* [YOUR GOAL]: Please keep to the lines below from the one with "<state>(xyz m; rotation" through the one with "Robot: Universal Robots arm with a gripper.", and restate them word for word, ends included.

* [DATA PROVIDED]:
┌────────

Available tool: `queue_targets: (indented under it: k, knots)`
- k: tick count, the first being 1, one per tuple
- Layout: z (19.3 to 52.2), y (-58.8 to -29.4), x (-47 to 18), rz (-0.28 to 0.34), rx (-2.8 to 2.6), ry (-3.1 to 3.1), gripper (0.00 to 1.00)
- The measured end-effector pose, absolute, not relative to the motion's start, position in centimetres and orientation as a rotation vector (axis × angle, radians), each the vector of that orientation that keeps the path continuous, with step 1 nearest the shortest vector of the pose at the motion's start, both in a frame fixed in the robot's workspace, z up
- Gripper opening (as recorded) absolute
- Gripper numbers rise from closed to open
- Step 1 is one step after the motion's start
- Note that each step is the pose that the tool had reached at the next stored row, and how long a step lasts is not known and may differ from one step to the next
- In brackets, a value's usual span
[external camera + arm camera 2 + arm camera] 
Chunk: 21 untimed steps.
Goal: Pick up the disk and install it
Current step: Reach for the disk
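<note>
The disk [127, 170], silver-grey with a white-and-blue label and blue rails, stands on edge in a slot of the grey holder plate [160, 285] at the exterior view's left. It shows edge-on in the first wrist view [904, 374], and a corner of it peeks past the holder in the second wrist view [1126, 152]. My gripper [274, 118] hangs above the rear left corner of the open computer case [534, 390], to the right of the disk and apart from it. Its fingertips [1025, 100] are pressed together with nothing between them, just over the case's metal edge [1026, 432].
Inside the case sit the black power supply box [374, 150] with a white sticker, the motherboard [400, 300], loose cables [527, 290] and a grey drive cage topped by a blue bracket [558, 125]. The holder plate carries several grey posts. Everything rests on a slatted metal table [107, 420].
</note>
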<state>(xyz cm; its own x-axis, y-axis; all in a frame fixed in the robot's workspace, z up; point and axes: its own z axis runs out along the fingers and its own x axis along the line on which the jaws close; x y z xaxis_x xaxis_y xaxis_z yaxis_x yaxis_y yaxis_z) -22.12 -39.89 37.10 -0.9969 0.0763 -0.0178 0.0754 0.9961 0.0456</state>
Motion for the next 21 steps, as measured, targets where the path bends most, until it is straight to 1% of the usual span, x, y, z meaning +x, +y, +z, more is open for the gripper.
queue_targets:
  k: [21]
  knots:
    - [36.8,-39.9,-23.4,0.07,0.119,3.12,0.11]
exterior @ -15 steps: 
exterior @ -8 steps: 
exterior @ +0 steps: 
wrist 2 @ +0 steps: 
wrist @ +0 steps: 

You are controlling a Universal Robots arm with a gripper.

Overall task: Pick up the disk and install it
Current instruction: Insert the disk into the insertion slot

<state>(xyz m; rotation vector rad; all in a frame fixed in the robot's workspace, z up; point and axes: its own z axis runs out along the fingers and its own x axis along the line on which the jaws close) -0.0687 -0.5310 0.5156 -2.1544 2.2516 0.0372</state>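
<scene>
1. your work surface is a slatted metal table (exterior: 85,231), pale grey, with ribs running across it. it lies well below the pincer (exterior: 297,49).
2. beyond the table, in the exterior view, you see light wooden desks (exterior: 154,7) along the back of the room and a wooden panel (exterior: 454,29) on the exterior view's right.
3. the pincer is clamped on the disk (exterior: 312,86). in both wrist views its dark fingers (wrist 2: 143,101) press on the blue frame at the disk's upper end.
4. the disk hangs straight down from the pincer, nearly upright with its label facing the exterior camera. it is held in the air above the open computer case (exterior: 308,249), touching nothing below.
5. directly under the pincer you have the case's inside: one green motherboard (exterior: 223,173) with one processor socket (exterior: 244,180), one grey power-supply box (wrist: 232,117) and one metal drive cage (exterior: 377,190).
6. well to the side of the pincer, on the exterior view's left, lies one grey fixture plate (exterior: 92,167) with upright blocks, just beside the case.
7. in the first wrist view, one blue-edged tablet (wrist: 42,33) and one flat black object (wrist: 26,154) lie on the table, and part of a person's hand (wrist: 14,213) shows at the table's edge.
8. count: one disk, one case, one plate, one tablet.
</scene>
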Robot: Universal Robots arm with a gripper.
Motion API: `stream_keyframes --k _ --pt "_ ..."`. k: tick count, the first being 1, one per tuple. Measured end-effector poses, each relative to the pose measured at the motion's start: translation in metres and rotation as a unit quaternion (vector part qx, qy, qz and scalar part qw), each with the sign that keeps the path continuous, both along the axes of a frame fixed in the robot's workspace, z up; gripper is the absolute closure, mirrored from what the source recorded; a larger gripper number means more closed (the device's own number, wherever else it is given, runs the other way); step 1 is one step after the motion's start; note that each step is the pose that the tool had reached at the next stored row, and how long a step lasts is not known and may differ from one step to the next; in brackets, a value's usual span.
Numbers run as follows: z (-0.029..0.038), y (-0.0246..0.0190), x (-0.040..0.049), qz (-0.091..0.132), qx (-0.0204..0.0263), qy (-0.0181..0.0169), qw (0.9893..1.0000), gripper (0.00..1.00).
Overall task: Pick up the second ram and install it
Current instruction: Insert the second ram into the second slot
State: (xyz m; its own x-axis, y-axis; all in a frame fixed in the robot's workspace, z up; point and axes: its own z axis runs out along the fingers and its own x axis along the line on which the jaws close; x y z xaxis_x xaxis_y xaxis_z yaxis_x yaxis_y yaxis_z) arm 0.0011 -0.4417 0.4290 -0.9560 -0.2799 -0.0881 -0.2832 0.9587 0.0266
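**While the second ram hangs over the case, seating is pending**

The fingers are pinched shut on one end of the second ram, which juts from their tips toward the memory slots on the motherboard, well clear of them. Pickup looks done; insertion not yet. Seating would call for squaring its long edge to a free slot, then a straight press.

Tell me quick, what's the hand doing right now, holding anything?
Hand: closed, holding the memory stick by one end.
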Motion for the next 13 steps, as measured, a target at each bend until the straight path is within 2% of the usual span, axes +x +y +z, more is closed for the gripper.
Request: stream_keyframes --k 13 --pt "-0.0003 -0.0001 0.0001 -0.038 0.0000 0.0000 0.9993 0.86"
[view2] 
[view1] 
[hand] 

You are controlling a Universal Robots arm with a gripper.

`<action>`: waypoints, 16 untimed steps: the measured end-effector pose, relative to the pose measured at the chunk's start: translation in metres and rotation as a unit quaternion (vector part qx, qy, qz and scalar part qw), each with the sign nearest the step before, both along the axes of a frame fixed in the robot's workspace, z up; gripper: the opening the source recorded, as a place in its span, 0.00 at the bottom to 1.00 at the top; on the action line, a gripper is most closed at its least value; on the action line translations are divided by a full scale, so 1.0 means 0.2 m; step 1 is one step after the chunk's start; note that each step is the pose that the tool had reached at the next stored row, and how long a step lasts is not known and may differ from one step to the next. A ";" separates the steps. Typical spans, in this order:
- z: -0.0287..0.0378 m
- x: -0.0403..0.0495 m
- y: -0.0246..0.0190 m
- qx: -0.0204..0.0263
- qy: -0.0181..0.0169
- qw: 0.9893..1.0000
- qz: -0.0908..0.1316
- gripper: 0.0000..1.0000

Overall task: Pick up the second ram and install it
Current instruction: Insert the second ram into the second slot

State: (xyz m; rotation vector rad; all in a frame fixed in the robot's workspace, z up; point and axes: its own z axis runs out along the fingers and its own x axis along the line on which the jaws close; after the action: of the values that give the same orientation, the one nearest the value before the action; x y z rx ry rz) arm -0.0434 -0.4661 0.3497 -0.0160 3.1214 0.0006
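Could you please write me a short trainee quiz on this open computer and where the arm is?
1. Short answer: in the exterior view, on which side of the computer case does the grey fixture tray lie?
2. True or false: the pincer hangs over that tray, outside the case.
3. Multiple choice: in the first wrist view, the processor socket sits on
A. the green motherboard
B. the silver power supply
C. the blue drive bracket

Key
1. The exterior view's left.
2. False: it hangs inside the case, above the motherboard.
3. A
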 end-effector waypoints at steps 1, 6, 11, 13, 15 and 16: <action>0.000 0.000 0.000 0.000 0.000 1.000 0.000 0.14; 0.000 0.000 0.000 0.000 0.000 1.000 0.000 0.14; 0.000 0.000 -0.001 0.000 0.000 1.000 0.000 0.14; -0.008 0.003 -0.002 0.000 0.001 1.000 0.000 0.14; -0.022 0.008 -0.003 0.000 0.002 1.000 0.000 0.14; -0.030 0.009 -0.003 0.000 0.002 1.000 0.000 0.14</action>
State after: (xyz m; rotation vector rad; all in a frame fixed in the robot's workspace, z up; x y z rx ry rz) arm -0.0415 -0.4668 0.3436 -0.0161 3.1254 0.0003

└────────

* [SOLUTION TO THIS PROBLEM]:
<state>(xyz m; rotation vector rad; all in a frame fixed in the robot's workspace, z up; point and axes: its own z axis runs out along the fingers and its own x axis along the line on which the jaws close) -0.0687 -0.5310 0.5156 -2.1544 2.2516 0.0372</state>
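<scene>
1. your work surface is a slatted metal table (exterior: 85,231), pale grey, with ribs running across it. it lies well below the pincer (exterior: 297,49).
2. beyond the table, in the exterior view, you see light wooden desks (exterior: 154,7) along the back of the room and a wooden panel (exterior: 454,29) on the exterior view's right.
3. the pincer is clamped on the disk (exterior: 312,86). in both wrist views its dark fingers (wrist 2: 143,101) press on the blue frame at the disk's upper end.
4. the disk hangs straight down from the pincer, nearly upright with its label facing the exterior camera. it is held in the air above the open computer case (exterior: 308,249), touching nothing below.
5. directly under the pincer you have the case's inside: one green motherboard (exterior: 223,173) with one processor socket (exterior: 244,180), one grey power-supply box (wrist: 232,117) and one metal drive cage (exterior: 377,190).
6. well to the side of the pincer, on the exterior view's left, lies one grey fixture plate (exterior: 92,167) with upright blocks, just beside the case.
7. in the first wrist view, one blue-edged tablet (wrist: 42,33) and one flat black object (wrist: 26,154) lie on the table, and part of a person's hand (wrist: 14,213) shows at the table's edge.
8. count: one disk, one case, one plate, one tablet.
</scene>
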Robot: Universal Robots arm with a gripper.

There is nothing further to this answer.